*Task*. This exercise asks for a copy of each line in the records below with the word "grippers" in it.

Content starts

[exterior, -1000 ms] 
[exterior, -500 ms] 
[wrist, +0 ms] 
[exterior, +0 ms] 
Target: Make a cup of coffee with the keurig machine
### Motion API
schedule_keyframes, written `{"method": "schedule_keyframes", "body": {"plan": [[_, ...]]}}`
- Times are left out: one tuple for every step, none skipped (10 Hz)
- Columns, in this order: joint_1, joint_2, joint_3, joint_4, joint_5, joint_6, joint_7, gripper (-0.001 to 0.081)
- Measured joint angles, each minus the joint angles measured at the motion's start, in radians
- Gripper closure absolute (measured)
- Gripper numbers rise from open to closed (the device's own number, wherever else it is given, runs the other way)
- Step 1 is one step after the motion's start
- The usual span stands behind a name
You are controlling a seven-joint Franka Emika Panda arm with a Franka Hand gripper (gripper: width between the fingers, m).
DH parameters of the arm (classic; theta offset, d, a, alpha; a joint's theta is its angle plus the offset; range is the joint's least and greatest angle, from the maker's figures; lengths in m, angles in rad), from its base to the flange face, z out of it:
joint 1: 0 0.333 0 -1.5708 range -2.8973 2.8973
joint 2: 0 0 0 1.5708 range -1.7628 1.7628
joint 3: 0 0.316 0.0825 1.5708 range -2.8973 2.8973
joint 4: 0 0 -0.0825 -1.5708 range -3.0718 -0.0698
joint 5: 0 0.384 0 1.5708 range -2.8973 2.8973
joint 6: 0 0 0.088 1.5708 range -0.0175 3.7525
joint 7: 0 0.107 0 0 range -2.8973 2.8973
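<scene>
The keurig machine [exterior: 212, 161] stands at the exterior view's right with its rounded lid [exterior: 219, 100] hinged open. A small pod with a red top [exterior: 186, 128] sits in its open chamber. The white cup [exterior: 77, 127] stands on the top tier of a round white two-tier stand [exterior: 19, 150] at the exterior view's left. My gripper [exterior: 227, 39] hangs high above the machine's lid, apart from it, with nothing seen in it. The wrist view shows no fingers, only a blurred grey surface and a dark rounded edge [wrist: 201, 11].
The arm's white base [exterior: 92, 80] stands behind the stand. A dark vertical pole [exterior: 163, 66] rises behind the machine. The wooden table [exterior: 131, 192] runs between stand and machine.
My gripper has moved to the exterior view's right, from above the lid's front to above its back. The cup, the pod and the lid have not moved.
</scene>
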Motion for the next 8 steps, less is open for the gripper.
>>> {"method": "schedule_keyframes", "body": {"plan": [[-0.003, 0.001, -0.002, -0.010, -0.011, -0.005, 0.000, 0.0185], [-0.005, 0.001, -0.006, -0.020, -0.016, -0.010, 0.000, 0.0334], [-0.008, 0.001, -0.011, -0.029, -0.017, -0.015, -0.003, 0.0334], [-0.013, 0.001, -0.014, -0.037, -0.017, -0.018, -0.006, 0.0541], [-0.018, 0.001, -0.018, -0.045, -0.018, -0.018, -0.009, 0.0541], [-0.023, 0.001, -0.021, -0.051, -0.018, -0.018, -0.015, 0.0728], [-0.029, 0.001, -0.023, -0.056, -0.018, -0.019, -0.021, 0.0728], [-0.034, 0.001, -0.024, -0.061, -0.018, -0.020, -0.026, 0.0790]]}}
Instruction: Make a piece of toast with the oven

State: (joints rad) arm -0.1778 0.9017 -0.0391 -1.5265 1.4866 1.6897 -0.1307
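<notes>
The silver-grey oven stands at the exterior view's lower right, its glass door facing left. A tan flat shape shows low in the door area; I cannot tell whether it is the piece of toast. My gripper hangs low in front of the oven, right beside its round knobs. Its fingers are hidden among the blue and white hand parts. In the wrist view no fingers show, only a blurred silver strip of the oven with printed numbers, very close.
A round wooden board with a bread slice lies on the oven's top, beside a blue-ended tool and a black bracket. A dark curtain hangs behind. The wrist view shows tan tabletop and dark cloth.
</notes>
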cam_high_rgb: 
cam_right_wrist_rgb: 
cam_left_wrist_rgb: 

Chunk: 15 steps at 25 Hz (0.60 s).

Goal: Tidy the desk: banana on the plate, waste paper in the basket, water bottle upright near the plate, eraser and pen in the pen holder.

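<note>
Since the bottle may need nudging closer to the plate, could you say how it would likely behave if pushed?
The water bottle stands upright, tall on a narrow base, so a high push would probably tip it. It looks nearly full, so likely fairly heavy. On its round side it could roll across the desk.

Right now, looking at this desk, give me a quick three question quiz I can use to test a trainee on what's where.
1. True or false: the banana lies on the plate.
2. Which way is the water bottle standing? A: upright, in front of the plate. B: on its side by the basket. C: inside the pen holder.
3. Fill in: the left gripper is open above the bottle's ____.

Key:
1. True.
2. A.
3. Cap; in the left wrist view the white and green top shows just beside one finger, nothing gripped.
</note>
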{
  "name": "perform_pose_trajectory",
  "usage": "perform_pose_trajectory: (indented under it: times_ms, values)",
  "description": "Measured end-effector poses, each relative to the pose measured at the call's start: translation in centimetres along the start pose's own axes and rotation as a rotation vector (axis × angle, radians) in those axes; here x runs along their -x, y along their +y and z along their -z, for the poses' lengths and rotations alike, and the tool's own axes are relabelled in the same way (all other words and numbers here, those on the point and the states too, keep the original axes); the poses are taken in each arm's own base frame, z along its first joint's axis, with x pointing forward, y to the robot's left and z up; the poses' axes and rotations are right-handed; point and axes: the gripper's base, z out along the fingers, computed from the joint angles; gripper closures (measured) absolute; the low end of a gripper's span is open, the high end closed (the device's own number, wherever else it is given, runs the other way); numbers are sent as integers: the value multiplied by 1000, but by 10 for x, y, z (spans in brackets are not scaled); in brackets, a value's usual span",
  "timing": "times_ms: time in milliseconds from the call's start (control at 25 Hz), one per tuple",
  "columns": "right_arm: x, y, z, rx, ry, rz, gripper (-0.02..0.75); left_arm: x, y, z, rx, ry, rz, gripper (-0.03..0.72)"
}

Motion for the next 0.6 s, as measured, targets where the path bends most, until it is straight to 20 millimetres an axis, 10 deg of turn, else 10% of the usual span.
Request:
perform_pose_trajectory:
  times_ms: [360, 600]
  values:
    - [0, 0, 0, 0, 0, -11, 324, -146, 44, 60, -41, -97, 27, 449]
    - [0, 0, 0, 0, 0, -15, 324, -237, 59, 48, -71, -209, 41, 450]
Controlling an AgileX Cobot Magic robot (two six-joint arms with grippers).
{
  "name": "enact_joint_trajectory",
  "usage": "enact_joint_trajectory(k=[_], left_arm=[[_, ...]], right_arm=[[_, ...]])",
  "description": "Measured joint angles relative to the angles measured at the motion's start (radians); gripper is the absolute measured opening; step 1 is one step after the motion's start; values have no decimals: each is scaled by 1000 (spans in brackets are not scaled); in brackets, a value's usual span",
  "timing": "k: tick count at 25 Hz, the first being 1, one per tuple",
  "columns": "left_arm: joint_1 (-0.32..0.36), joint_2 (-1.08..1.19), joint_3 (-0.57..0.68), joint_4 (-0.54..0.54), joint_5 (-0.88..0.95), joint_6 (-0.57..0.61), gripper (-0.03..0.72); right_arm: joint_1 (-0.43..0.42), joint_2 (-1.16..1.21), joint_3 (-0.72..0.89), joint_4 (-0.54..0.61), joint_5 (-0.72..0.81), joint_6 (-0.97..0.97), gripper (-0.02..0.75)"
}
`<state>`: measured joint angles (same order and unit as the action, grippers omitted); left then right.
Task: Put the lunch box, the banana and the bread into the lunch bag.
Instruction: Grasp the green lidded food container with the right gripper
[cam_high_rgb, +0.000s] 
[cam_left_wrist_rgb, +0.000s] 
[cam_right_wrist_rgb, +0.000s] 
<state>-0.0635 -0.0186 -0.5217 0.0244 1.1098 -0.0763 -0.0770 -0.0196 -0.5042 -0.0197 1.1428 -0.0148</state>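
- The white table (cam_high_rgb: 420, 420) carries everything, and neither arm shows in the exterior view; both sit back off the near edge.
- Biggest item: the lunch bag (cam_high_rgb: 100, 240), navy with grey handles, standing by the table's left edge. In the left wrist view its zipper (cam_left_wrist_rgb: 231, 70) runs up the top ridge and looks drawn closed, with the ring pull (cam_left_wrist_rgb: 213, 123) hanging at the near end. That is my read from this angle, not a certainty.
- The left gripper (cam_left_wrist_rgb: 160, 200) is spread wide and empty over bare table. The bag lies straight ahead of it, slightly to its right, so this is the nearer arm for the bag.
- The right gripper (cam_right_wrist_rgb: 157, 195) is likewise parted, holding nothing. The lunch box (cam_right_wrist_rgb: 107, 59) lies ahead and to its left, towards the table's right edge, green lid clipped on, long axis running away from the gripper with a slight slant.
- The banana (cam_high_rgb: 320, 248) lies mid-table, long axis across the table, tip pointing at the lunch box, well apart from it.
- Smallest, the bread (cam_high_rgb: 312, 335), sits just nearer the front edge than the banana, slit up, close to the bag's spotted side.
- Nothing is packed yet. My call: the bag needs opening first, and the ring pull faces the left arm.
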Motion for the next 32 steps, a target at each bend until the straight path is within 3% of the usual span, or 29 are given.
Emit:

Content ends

*Answer box*.
Controlling an AgileX Cobot Magic robot (two six-joint arms with grippers).
`<state>`: measured joint angles (same order and unit as the action, grippers omitted); left then right.

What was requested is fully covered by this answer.